● **About this exercise**
Among the lines of data below, reproduce only those from the one with "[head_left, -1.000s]" through the one with "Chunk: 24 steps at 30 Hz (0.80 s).", exactly as they stand, both ends included.

Stored items from a collection:
□ □ □ □ □ □ □

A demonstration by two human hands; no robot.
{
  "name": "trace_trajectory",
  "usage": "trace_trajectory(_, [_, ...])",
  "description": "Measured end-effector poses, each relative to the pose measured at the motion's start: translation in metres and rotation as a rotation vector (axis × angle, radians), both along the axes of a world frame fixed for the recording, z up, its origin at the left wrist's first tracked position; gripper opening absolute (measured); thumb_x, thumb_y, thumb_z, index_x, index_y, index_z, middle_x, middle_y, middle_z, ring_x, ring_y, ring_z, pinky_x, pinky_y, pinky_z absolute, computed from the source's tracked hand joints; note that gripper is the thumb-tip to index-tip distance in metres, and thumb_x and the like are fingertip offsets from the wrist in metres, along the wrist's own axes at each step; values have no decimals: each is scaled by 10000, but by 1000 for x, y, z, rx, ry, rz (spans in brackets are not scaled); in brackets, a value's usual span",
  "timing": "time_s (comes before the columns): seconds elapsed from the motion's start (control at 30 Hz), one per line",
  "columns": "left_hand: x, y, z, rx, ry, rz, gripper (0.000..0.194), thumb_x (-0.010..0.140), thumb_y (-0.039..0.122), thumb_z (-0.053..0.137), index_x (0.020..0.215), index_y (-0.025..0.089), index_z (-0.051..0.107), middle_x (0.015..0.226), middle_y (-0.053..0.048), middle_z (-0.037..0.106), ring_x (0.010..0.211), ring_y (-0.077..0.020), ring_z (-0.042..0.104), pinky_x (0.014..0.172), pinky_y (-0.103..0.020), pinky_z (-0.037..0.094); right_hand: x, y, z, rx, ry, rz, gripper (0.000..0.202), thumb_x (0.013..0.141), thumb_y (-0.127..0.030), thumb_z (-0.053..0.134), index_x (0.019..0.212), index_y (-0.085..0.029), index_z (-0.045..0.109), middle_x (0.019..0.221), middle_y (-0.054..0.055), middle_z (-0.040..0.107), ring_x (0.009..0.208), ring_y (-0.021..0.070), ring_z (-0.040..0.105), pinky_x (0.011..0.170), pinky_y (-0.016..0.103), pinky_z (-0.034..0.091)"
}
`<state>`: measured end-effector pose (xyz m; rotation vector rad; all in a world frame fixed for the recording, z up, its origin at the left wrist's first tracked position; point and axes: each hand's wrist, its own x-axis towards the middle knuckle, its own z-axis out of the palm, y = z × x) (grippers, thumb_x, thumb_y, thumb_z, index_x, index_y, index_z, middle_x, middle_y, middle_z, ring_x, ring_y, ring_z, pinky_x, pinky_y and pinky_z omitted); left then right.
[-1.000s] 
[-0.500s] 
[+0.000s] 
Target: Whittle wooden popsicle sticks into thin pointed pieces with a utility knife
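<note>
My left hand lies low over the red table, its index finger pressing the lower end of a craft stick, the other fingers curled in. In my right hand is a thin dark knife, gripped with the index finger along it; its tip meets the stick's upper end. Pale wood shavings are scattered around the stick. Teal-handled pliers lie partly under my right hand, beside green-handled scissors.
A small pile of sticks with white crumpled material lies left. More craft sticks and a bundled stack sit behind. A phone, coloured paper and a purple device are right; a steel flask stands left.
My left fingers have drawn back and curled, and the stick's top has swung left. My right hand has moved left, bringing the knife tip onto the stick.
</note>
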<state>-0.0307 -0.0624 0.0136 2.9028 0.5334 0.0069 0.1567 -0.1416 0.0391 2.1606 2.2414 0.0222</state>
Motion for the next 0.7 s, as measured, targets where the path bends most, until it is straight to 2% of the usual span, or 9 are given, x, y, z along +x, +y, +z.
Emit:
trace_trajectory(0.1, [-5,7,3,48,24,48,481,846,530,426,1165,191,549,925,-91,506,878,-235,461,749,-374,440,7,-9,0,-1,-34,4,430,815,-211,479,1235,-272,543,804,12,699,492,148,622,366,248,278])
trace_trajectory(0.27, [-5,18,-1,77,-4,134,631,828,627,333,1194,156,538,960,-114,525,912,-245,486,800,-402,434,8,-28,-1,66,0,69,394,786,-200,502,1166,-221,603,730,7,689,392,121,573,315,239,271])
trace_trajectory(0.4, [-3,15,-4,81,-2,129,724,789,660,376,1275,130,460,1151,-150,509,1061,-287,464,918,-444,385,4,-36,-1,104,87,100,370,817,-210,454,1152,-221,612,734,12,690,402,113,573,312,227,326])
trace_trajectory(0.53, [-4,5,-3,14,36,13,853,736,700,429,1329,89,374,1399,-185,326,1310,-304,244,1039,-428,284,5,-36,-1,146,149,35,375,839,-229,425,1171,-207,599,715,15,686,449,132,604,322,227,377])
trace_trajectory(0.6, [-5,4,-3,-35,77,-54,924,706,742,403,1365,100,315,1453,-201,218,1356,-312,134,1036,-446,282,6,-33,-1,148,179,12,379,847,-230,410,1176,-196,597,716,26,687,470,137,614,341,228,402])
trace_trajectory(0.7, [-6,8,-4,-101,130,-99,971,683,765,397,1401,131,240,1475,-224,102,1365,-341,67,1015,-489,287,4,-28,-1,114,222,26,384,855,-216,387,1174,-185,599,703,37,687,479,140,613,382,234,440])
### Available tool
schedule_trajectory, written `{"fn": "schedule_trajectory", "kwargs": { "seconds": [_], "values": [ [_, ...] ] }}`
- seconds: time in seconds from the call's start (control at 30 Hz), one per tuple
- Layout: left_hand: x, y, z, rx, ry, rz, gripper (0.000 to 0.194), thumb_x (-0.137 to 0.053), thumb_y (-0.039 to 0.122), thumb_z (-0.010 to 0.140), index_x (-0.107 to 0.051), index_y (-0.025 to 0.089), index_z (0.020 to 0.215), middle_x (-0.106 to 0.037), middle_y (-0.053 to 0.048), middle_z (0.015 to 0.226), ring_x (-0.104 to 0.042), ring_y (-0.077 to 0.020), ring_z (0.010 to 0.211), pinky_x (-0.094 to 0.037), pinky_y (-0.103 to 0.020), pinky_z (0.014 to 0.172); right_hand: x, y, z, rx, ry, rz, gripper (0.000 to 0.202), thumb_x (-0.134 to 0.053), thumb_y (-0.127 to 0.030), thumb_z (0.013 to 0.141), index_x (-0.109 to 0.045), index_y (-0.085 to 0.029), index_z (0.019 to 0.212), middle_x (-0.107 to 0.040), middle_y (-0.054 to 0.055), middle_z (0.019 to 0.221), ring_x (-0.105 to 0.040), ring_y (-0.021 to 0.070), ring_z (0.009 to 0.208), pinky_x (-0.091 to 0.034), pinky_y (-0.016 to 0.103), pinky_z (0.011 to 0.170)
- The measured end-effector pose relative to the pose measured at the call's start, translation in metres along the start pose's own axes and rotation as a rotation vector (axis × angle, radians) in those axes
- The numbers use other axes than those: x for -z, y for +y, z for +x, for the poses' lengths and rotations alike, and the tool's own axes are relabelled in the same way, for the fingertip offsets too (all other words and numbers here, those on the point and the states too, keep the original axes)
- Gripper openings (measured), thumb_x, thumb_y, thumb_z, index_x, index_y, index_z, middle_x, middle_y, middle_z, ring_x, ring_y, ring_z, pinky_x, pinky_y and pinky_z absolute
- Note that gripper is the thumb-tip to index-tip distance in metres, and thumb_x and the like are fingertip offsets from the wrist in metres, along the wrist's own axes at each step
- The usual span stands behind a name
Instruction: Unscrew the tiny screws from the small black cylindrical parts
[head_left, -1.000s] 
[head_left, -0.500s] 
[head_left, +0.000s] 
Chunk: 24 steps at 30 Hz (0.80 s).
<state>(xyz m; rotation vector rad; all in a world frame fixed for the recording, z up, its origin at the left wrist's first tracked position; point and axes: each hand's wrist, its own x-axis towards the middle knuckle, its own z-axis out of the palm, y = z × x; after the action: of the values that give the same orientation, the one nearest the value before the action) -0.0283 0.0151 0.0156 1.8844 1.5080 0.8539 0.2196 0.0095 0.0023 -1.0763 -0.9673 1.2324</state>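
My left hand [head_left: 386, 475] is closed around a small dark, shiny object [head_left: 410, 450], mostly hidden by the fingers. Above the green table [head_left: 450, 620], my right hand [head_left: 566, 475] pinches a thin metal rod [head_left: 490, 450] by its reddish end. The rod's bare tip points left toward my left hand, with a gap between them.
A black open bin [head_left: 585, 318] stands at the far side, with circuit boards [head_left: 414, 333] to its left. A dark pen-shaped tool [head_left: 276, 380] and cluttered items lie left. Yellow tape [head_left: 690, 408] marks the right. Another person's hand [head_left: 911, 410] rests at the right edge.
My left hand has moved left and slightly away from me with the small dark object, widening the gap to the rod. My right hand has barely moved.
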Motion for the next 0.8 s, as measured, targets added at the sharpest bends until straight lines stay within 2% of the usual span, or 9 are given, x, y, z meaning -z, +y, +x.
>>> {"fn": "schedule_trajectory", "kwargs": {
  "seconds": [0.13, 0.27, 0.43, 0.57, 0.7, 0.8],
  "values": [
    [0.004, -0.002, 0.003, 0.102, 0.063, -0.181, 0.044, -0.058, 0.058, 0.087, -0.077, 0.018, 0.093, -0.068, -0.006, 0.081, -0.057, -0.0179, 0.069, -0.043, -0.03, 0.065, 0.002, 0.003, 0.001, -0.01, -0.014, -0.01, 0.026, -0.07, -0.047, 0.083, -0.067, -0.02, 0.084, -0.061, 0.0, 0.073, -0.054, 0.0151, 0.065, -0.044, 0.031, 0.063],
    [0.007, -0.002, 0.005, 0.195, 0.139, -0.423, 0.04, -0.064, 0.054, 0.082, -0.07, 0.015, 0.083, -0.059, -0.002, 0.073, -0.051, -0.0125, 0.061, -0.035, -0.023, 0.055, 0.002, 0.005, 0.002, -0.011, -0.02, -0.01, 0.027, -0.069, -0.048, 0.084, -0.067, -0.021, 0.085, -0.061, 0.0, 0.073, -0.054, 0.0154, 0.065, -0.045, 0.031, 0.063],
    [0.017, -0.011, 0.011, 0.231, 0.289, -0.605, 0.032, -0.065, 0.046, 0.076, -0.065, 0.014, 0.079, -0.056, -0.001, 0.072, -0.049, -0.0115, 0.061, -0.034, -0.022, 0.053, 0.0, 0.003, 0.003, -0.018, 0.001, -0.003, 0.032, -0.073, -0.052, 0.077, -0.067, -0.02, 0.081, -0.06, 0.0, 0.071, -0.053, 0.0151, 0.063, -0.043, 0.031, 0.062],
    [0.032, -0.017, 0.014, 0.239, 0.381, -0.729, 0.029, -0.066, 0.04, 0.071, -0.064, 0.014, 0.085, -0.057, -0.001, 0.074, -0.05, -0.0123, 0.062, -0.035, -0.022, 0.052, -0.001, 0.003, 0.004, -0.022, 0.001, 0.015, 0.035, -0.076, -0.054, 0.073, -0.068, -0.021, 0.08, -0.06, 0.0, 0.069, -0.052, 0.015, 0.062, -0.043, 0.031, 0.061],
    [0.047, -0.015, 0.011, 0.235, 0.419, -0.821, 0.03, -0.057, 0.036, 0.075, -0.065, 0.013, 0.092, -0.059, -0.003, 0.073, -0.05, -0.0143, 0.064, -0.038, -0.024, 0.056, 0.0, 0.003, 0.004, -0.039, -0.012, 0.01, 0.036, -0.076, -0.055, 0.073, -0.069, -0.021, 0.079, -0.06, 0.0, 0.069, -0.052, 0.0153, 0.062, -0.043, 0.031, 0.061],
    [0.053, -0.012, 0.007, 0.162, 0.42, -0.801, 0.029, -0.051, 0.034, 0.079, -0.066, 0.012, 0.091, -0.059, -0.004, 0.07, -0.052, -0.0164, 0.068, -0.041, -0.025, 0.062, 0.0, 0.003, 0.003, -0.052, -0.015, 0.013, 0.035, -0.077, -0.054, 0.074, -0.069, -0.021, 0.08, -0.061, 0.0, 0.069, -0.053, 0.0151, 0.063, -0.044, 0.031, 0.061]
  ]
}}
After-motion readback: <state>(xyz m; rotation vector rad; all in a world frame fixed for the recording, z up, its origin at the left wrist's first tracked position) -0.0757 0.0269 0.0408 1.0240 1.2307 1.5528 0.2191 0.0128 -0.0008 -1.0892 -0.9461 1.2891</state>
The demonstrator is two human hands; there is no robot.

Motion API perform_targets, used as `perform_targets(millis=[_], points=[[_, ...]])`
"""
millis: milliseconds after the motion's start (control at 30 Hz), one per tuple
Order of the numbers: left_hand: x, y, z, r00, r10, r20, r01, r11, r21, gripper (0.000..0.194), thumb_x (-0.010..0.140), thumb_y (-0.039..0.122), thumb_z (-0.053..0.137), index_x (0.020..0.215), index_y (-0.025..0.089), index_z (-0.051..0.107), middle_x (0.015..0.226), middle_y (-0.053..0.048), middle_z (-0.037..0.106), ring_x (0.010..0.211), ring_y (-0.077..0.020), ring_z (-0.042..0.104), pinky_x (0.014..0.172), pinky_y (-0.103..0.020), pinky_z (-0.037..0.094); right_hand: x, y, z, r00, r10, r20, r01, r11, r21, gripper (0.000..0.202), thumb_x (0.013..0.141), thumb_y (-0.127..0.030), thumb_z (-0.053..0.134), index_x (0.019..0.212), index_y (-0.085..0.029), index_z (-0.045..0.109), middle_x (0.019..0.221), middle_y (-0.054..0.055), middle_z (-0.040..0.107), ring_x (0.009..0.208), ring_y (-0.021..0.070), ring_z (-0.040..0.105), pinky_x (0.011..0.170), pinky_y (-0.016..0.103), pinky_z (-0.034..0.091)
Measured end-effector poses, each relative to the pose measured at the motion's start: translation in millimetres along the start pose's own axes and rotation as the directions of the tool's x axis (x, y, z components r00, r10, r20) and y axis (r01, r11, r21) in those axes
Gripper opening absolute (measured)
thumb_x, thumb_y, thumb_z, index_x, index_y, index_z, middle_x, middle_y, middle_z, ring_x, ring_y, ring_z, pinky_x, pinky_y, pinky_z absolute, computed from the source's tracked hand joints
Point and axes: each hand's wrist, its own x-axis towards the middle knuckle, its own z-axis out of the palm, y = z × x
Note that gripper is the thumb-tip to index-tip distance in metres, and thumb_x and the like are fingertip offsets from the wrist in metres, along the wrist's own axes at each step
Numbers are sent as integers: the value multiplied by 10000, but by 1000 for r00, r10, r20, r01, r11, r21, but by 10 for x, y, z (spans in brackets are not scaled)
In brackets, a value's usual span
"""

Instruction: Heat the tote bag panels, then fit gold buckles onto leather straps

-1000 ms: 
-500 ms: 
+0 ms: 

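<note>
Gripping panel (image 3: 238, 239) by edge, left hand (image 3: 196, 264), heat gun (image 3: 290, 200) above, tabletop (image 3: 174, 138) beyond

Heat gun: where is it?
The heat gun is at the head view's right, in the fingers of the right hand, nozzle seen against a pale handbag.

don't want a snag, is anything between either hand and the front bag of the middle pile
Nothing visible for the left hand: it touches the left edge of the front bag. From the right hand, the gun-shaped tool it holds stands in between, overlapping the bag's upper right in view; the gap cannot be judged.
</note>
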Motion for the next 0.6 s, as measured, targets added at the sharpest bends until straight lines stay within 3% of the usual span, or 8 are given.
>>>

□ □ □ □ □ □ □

● **Output below**
[head_left, -1.000s] 
[head_left, -0.500s] 
[head_left, +0.000s] 
Chunk: 24 steps at 30 Hz (0.80 s).

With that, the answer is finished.